Equality Delete Performance Analysis

Context

The CDC replication sink uses Iceberg v2 equality deletes (merge-on-read) for UPDATE and DELETE operations. This avoids rewriting data files on every mutation — deletes are written as small delete files that are applied at read time by the scanner.

The trade-off: writes are fast, but reads degrade as delete files accumulate.
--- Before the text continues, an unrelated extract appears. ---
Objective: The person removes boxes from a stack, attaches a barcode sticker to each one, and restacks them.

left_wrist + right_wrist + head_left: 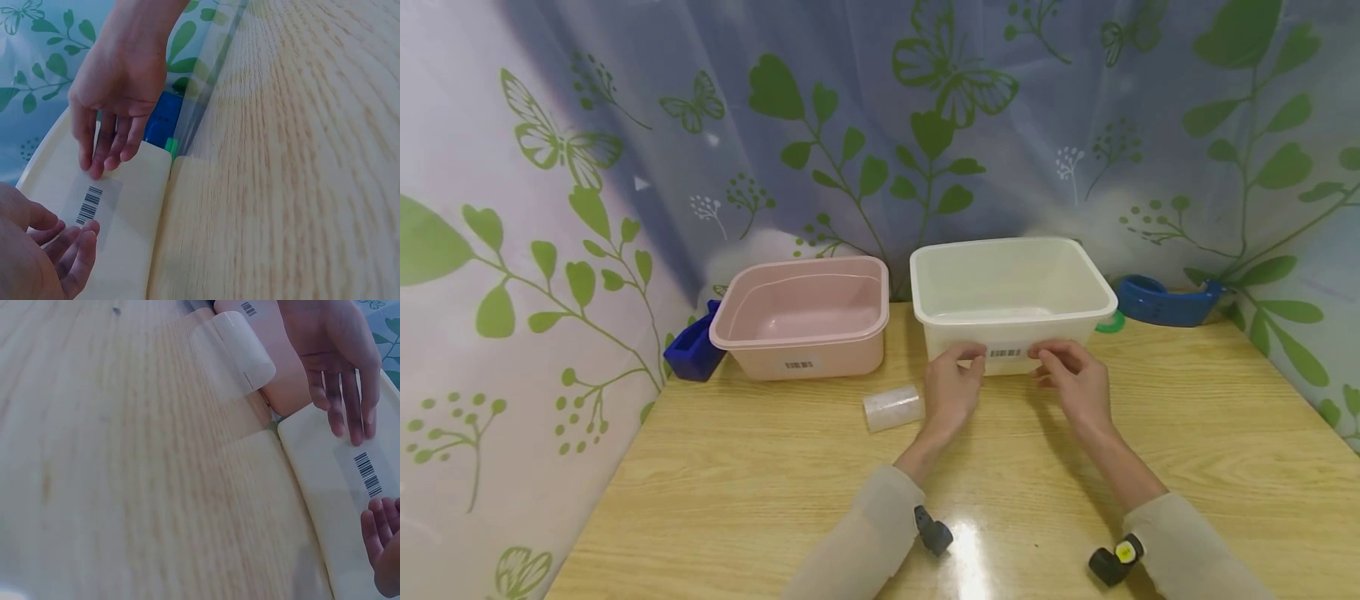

This document measures the degradation and discusses mitigation strategies.

Test Setup

Table: 10,000 rows, 3 columns (id BIGINT PK, value INT, label VARCHAR)
Workload: 10 rounds, each round = 500 UPDATEs + 500 DELETEs (with re-INSERTs to keep row count stable)
Commit interval: 2 seconds (each round produces multiple commits)
Measurement: Full table scan via Scan().ToArrowRecords() — equivalent to SELECT COUNT(*) with merge-on-read
Environment: Apple M1 Pro, Docker/Colima, local MinIO + REST catalog

Results

Round	Cumulative DML	Scan Time	Slowdown vs Baseline
0	0	41ms	1.0x
1	1,000	230ms	5.6x
2	2,000	171ms	4.2x
3	3,000	147ms	3.6x
4	4,000	125ms	3.0x
5	5,000	165ms	4.0x
6	6,000	207ms	5.0x
7	7,000	1,157ms	28.2x
8	8,000	190ms	4.6x
9	9,000	988ms	24.1x
10	10,000	5,087ms	124x

Analysis

Why the non-linear degradation?

The scan overhead is not strictly proportional to the number of delete files. The spikes at rounds 7, 9, and 10 correlate with:

Number of equality delete files: Each commit with deletes produces a separate delete file. After 10 rounds with 2s commit interval, there are ~50+ delete files.
Cross-file matching: Each equality delete file must be matched against every data file in the table. With N data files and M delete files, the merge cost is O(N × M × rows_per_file).
No file-level pruning for equality deletes: Unlike position deletes (which reference specific files), equality deletes require checking every data file because any file might contain the deleted key.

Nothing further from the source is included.